## AIM OF THE EXERCISE
Every line from the line containing "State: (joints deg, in" through the final line below is to be repeated exactly; no other line is.

## GIVEN DATA
————————

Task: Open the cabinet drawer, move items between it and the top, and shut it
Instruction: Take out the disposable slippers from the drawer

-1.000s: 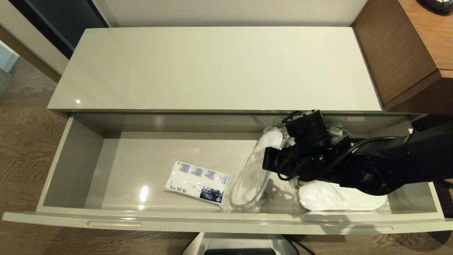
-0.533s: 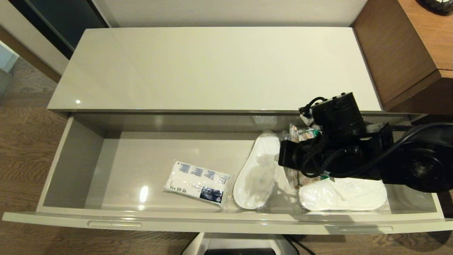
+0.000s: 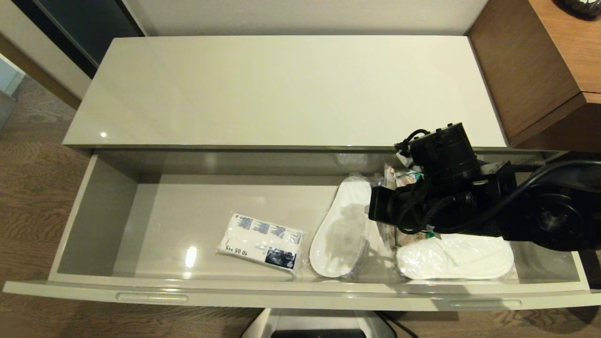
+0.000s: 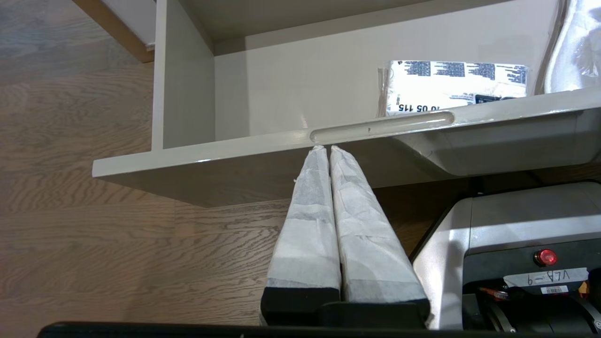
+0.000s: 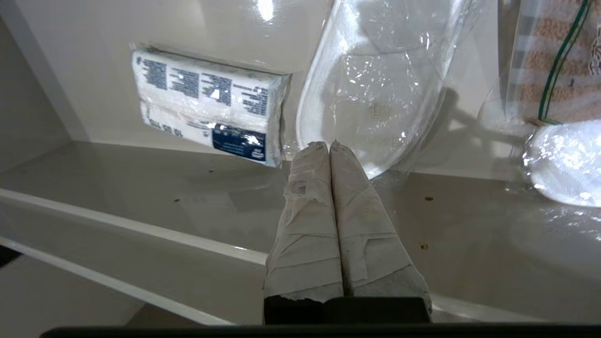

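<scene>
Hovering right gripper (image 5: 328,145): my fingers pressed together, holding nothing, above the drawer (image 3: 300,293) floor.
Wrapped slipper (image 3: 340,230): just ahead, long axis front-to-back.
Tissue packet (image 3: 260,241): farther toward my left.
Left gripper (image 4: 327,149): closed, empty, below the drawer front.

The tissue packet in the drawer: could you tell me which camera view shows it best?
The head view: the tissue packet lies whole and unobstructed. The right wrist view shows it whole too, but obliquely. In the left wrist view the drawer's front edge hides its lower part.
</scene>
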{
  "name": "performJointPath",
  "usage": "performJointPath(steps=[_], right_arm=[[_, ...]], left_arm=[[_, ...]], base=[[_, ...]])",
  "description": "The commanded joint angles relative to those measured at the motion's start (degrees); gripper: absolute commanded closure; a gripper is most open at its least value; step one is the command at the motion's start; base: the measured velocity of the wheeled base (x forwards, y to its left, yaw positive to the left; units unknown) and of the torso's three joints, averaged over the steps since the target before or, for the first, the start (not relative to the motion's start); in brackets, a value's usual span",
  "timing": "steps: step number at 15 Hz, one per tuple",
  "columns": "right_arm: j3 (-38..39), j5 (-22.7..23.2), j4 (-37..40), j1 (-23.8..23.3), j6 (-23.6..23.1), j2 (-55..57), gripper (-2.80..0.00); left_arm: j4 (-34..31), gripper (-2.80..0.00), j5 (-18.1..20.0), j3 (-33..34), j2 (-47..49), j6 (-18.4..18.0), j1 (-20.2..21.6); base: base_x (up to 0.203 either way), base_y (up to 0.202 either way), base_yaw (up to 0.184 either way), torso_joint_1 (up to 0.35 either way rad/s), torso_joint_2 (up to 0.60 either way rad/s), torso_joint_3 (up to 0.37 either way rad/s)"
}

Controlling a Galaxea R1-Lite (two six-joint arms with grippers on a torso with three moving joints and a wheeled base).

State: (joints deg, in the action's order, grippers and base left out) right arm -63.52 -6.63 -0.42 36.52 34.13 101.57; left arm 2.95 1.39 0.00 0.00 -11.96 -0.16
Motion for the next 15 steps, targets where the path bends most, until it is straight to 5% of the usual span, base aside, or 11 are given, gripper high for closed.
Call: performJointPath(steps=[1, 2, 3, 7, 10, 13, 15], right_arm=[[-2.3, -1.7, 3.1, 0.0, -1.5, 2.8, 0.0], [-3.3, -2.8, 5.5, 0.1, -1.9, 2.6, -2.22], [-3.6, -3.3, 7.4, 0.3, -2.0, 2.1, -2.8], [1.5, -4.1, 7.5, -0.1, -3.0, -3.2, -2.8], [3.8, -4.2, -2.0, -2.2, -4.4, 3.9, -2.8], [-1.2, -11.2, -3.2, -4.7, -6.6, 10.5, -2.8], [-2.7, -11.8, -0.7, -4.7, -6.2, 9.2, -2.8]], left_arm=[[0.0, 0.0, 0.0, 0.0, 0.1, -0.1, 0.0], [0.0, 0.0, 0.0, 0.0, 0.1, -0.1, 0.0], [0.0, 0.0, 0.0, 0.0, 0.1, -0.1, 0.0], [0.0, 0.0, 0.0, 0.0, 0.1, -0.1, 0.0], [0.0, 0.0, 0.0, 0.0, 0.1, -0.1, 0.0], [0.0, 0.0, 0.0, 0.0, 0.1, -0.1, 0.0], [0.0, 0.0, 0.0, 0.0, 0.1, -0.1, 0.0]], base=[[0.0, 0.0, 0.0, 0.0, 0.0, 0.0], [0.0, 0.0, 0.0, 0.0, 0.0, 0.0], [0.0, 0.0, 0.0, 0.0, 0.0, 0.0], [0.0, 0.0, 0.0, 0.0, 0.0, 0.0], [0.0, 0.0, 0.0, 0.0, 0.0, 0.0], [0.0, 0.0, 0.0, 0.0, 0.0, 0.0], [0.0, 0.0, 0.0, 0.0, 0.0, 0.0]])
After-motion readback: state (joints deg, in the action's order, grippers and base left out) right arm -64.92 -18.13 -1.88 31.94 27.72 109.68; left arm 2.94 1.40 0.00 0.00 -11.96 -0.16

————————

## WORKED SOLUTION
State: (joints deg, in the action's order, grippers and base left out) right arm -63.52 -6.63 -0.42 36.52 34.13 101.57; left arm 2.95 1.39 0.00 0.00 -11.96 -0.16
Motion for the next 15 steps, targets where the path bends most, until it is straight to 5% of the usual span, base aside, or 11 are given, gripper high for closed.
Call: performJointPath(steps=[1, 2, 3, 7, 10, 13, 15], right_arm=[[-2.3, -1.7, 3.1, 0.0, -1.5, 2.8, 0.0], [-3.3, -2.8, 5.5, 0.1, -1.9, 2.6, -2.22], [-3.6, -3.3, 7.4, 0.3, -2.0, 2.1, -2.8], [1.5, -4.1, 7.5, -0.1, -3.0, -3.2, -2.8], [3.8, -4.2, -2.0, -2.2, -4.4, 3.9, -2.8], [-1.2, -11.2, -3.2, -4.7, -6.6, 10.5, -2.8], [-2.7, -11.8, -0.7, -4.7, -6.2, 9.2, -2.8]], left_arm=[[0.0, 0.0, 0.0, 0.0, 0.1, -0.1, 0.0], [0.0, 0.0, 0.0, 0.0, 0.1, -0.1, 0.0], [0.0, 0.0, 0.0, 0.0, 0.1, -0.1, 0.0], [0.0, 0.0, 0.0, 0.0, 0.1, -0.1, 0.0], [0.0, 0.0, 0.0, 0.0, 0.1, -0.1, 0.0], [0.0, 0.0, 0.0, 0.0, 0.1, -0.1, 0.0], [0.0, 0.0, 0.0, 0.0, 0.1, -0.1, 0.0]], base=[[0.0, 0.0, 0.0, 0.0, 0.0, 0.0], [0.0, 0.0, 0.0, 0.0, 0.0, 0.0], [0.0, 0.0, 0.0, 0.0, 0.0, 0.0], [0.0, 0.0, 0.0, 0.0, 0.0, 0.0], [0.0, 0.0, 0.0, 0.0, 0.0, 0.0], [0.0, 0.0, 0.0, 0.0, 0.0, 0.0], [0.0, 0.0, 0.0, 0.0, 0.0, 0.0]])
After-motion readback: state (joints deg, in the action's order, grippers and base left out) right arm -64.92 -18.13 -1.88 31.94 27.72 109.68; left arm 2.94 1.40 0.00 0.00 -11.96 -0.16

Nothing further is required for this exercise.